Top two, one party: Republicans miss Washington ballot in some key races

Choosing between two Democrats in a statewide race is probably not the most optimal position for a Republican voter. In fact, Republican Joshua Freed says it’s no option at all, which is why he’s running as a write-in for lieutenant governor, where a Republican could win with just one-third of the vote. 
“We're going to clearly show them through this race that strategically they made a mistake and they're going to have a lieutenant governor that's gonna be a Republican named Joshua freed,” Freed said. 
U.S. Rep. Denny Heck and state Sen. Marko Liias, both Democrats, won the top-two primary in August with 25 percent and 19 percent of the vote, respectively. For Heck, the top-two system “is what it is,” where the top two vote-getters of a race advance to the general election, regardless of party. 
“The question about whether or not we should change it, I think, is one that the voters would have to make. The voters would have to give a signal that they don't like this. Otherwise, it's the rules of the game by which we play,” Heck said. 
Heck’s 10th Congressional District seat is also a race featuring two Democrats after he announced his intent to retire from Congress at the end of this term. State Rep. Beth Doglio and former Tacoma Mayor Marilyn Strickland beat out a crowded field of candidates in the primary.  

Democrats have also been shut out of major races over the top-two system. In the 2016 race for treasurer, more primary voters elected a Democrat over a Republican, but the two Republicans advanced to the general election after three Democrats splintered the blue vote. Republican Duane Davidson ended up winning the seat. 
The top-two system is unpopular among state political parties. 
“They’re not big fans of it at all, no, they would like party registration and a closed primary, that’s the ideal,” said Secretary of State Kim Wyman. “But I can tell you that most voters in Washington state absolutely do not want either of those things.”

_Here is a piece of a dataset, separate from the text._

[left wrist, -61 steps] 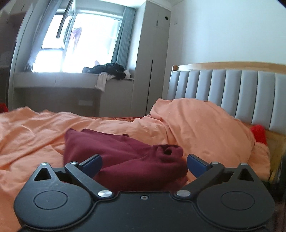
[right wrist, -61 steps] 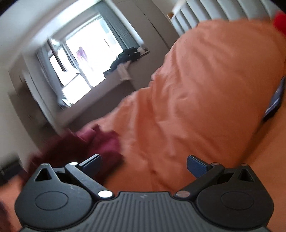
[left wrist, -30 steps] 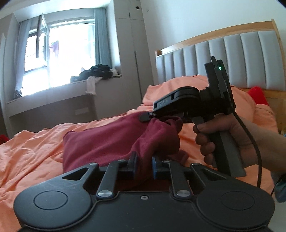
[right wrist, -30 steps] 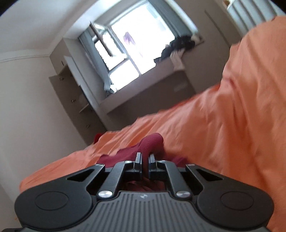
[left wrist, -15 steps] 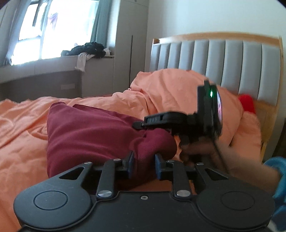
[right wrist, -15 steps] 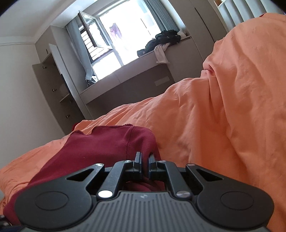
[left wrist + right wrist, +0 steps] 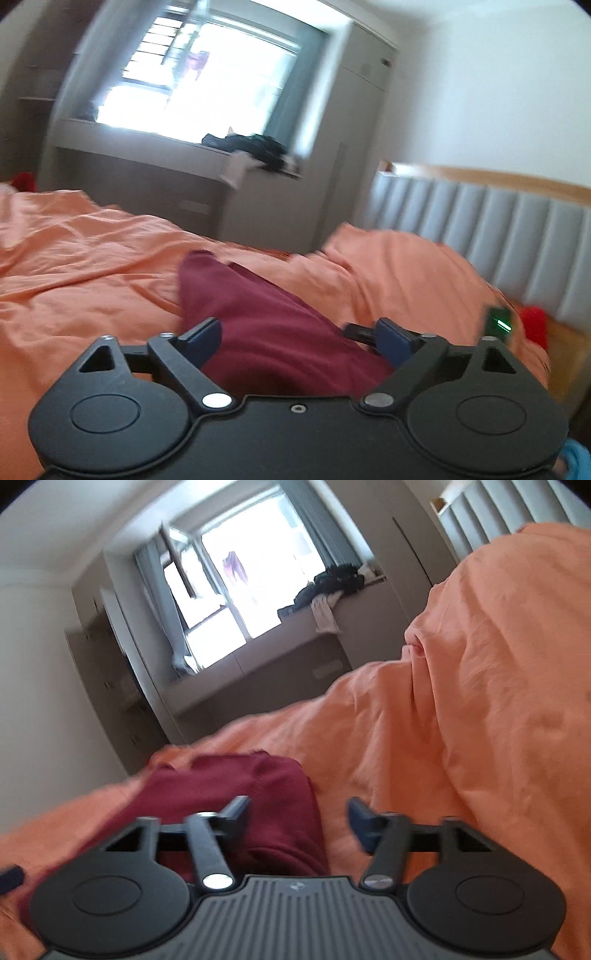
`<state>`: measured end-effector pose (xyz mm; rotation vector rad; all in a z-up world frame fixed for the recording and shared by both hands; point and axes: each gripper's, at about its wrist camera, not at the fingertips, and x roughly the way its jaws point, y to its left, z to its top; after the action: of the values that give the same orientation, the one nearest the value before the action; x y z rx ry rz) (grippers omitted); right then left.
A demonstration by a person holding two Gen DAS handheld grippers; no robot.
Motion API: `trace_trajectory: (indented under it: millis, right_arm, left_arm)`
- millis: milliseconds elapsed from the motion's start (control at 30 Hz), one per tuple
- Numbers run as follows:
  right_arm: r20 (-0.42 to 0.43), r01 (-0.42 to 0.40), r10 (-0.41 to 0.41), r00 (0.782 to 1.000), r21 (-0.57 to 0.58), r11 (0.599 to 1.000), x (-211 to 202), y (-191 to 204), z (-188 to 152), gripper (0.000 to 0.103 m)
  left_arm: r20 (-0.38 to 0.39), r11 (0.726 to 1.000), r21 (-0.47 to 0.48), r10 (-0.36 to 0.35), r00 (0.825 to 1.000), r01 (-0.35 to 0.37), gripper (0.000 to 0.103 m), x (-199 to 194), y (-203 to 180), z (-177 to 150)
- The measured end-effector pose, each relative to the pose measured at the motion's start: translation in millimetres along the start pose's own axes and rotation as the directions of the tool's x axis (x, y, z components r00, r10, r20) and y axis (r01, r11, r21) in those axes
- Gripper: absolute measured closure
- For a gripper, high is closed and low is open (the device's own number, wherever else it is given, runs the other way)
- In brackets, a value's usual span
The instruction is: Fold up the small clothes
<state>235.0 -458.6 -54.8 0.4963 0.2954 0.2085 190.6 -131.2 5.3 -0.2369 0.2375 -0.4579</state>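
A: What is the maroon garment [image 7: 273, 332] made of, and where is it lying?

B: A soft, matte knit is seen, folded into a thick, rounded-edged slab. It is spread on the orange bedsheet [image 7: 74, 266], which is thin, creased and rumpled, and heaped into a mound toward the padded grey headboard [image 7: 498, 229] with its vertical channels and wooden rim.

A: How are the jaws of the left gripper [image 7: 297, 338] set?

B: They are opening and already stand wide. The garment is seen between the blue pads, but it is not pinched; whether the left pad brushes the cloth cannot be told.

A: And the right gripper [image 7: 297, 818]?

B: Its jaws are opening too, somewhat less wide. The garment's rounded folded edge lies between the fingers, nearer the left one, with bare sheet before the right one. Nothing is gripped.

A: What is given by one view and not by the other?

B: In the left wrist view, part of the other gripper with a green light [image 7: 498, 323] is seen at the right, just beyond the garment, with a red item [image 7: 533, 325] by the headboard. In the right wrist view, an open window sash [image 7: 177, 565] and tall cabinets [image 7: 107, 675] on the left wall are shown. Dark clothes on the window ledge [image 7: 332, 579] appear in both, blurred.
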Motion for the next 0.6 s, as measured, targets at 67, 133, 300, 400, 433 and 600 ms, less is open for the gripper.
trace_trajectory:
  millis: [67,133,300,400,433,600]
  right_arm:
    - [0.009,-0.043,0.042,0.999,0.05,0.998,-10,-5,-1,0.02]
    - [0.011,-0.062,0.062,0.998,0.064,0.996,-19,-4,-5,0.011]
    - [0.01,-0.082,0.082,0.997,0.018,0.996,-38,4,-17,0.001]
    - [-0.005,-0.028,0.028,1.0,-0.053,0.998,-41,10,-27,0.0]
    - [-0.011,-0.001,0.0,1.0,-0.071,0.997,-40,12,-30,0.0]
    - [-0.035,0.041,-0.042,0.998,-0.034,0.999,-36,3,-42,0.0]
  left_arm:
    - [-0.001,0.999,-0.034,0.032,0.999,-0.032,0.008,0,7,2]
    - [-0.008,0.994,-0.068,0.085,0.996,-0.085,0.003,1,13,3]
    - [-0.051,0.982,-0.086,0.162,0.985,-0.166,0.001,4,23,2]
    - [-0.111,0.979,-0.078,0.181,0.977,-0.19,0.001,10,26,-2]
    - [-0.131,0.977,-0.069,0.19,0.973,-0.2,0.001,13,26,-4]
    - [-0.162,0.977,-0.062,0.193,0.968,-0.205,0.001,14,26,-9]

Wyman would know. She said she’s still getting calls from voters complaining about having to declare a party affiliation for the presidential primary back in March. 
Washington voters passed the top-two system by 60 percent through a ballot initiative in 2004. State political parties fought back and the case dragged out in court for years until the U.S. Supreme Court ruled in favor of the initiative in 2008. Voting has been this way in the state for more than a decade and Wyman said there’s little appetite to change it. 
“[Politicians] could but I guarantee you they’ll face the wrath of voters and there will be an initiative to overturn whatever it is they pass into law,” she said. 
In Washington, the law of the land is to pick the person, not the party. And with that, sometimes two people from the same party come out on top.